Problem requirements =
Instruction for the entries that follow: retype exactly the lines from the line with "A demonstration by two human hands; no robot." to the line with "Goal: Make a", both included, and omit all others.

--- Task data Enclosed Below ---

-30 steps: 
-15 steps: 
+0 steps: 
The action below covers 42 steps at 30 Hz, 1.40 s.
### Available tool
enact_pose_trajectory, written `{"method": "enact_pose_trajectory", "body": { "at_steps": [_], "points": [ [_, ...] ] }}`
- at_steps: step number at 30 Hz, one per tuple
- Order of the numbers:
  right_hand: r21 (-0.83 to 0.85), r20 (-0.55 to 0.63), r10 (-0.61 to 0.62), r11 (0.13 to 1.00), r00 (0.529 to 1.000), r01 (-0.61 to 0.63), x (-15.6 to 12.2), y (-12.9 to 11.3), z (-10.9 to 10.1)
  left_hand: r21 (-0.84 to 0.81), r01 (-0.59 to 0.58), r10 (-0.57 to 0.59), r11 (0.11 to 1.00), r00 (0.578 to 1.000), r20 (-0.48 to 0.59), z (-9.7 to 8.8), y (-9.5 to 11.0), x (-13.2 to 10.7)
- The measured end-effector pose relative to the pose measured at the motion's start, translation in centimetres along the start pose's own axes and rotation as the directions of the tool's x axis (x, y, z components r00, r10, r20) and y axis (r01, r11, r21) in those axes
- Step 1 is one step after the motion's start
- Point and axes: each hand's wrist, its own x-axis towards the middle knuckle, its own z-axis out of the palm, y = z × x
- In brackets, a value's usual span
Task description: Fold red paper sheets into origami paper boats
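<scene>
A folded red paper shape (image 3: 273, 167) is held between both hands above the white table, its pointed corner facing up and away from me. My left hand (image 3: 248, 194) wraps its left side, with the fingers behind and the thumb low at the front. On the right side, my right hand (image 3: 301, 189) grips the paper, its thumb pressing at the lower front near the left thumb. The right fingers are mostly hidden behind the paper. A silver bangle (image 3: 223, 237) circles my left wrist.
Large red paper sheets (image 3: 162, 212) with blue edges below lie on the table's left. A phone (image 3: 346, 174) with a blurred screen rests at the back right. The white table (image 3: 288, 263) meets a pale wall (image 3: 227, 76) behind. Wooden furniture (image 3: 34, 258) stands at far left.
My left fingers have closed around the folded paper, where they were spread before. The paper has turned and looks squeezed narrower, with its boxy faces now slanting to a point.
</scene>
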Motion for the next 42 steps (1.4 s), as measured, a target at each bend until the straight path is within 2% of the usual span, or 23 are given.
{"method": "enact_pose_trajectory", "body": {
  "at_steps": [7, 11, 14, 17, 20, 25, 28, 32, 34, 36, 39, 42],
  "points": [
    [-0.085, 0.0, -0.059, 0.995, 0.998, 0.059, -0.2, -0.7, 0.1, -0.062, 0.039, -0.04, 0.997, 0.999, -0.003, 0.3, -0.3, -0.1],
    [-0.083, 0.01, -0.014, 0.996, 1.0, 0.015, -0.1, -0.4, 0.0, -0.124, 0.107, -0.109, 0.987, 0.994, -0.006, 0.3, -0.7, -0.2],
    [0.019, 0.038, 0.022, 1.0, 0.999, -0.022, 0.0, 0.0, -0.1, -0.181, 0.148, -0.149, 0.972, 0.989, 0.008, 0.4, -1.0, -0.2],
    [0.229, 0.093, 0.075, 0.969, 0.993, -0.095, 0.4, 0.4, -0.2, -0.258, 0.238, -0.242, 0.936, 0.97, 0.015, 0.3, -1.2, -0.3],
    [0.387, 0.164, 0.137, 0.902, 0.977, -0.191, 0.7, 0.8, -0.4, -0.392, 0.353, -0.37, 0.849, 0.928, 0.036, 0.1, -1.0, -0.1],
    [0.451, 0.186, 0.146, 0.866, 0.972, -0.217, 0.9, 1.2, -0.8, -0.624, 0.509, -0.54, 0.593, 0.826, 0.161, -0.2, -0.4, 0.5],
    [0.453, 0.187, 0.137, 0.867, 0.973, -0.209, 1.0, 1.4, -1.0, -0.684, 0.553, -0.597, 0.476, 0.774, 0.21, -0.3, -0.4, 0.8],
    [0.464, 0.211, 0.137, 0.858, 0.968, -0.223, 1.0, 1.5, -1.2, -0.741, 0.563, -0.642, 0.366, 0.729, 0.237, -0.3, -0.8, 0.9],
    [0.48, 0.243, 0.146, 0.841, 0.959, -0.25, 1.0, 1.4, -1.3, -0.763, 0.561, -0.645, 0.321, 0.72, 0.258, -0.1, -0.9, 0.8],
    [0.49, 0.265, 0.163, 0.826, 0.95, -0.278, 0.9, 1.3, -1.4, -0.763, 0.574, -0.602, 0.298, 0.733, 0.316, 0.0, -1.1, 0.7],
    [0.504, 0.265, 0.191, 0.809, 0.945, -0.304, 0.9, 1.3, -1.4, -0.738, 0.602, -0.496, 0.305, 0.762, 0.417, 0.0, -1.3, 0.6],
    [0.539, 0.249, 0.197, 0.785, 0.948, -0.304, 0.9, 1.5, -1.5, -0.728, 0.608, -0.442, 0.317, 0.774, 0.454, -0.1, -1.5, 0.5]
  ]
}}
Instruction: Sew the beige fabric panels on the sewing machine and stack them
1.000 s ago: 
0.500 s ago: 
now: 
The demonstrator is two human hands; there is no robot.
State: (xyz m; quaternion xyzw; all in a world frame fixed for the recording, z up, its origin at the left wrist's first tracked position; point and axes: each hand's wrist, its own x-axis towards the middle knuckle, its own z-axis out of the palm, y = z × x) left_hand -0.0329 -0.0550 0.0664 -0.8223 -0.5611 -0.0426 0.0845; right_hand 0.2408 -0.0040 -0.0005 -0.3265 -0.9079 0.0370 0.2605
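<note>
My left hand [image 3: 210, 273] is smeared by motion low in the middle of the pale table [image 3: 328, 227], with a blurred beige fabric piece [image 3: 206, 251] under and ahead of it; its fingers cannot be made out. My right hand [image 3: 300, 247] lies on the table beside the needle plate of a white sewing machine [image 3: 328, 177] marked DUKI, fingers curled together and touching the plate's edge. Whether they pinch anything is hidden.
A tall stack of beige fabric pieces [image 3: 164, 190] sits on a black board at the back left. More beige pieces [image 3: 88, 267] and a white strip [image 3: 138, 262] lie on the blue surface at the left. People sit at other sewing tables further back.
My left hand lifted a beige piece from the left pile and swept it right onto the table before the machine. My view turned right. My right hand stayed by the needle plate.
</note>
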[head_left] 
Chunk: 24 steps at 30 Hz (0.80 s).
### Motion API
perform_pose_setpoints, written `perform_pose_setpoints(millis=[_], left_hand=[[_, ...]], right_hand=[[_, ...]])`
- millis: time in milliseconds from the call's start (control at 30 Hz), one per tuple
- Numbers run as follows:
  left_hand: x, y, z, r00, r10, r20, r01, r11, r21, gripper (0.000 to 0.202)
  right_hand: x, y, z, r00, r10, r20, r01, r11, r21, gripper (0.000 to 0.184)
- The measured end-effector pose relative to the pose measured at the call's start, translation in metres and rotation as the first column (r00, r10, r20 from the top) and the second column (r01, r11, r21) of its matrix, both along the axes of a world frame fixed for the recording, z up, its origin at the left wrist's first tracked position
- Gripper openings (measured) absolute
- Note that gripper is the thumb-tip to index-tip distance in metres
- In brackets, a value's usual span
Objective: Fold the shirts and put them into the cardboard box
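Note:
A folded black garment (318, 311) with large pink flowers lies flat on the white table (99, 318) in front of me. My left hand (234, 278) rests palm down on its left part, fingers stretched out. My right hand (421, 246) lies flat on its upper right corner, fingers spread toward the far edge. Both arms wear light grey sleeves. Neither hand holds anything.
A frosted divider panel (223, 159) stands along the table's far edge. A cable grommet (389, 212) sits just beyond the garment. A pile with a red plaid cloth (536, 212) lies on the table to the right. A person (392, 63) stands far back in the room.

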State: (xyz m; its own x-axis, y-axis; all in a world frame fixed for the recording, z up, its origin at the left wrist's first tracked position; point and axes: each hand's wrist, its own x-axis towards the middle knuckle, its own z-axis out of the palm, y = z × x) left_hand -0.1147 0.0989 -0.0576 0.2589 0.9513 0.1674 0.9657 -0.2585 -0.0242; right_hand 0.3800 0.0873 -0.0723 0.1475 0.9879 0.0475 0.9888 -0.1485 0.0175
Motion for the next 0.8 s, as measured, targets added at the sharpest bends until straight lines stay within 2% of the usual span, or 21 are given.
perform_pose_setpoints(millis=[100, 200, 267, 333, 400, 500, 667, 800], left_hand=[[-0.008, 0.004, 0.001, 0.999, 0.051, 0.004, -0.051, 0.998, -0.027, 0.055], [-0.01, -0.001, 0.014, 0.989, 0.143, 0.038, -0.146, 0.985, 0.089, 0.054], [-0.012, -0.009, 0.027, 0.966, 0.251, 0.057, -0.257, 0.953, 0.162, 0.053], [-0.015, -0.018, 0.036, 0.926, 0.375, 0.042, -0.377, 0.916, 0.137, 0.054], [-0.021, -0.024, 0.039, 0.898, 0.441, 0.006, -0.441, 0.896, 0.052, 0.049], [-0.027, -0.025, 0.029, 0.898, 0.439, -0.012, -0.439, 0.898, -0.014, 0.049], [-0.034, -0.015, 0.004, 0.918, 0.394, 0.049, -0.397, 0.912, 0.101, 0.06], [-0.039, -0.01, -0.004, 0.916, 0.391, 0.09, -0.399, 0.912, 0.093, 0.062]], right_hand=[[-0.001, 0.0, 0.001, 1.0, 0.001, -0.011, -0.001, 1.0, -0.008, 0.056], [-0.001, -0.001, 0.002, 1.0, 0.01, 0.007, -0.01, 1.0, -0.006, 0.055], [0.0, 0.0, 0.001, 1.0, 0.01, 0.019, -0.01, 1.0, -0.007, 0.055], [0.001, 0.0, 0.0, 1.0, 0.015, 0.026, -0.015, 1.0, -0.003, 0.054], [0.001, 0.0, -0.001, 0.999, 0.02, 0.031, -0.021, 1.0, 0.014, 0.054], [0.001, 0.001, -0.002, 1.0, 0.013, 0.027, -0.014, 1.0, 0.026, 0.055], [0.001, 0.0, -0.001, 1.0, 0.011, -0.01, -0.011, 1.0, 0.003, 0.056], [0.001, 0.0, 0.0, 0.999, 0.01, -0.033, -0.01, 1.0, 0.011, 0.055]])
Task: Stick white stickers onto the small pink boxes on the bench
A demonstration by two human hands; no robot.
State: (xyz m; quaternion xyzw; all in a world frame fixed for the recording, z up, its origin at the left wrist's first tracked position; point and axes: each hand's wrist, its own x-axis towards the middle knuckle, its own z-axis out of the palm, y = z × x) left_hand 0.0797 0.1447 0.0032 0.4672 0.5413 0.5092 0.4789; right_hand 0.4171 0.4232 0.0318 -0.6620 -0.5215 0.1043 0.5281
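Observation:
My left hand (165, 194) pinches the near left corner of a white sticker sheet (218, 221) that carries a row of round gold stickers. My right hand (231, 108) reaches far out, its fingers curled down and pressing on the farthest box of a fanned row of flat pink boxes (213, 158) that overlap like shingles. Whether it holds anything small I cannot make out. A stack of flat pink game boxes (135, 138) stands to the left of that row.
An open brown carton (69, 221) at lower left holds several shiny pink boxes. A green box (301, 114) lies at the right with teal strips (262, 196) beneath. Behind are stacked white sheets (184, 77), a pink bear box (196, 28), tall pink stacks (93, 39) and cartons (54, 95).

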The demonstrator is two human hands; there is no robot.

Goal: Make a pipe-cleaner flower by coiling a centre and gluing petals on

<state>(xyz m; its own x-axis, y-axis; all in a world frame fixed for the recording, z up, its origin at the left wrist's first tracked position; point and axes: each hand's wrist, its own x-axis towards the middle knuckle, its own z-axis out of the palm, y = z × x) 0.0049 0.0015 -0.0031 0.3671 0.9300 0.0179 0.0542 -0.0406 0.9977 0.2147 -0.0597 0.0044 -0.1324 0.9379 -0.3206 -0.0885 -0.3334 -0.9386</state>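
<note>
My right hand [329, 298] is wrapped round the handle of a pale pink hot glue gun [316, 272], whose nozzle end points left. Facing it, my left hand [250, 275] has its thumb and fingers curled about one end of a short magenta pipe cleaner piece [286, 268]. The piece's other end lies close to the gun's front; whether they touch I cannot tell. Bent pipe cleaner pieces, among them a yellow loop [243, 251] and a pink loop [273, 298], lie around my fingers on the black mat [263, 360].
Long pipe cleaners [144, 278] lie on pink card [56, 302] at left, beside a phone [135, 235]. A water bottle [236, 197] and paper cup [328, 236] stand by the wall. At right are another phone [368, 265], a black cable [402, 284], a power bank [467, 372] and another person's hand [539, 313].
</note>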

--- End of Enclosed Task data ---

Response to the exercise =
A demonstration by two human hands; no robot.
State: (xyz m; quaternion xyzw; all in a world frame fixed for the recording, z up, its origin at the left wrist's first tracked position; point and axes: each hand's wrist, its own x-axis towards the middle knuckle, its own z-axis out of the palm, y = z × x) left_hand 0.0797 0.1447 0.0032 0.4672 0.5413 0.5092 0.4789; right_hand 0.4171 0.4232 0.0318 -0.6620 -0.5215 0.1043 0.5281
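Observation:
My left hand (165, 194) pinches the near left corner of a white sticker sheet (218, 221) that carries a row of round gold stickers. My right hand (231, 108) reaches far out, its fingers curled down and pressing on the farthest box of a fanned row of flat pink boxes (213, 158) that overlap like shingles. Whether it holds anything small I cannot make out. A stack of flat pink game boxes (135, 138) stands to the left of that row.
An open brown carton (69, 221) at lower left holds several shiny pink boxes. A green box (301, 114) lies at the right with teal strips (262, 196) beneath. Behind are stacked white sheets (184, 77), a pink bear box (196, 28), tall pink stacks (93, 39) and cartons (54, 95).
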
The demonstrator is two human hands; there is no robot.

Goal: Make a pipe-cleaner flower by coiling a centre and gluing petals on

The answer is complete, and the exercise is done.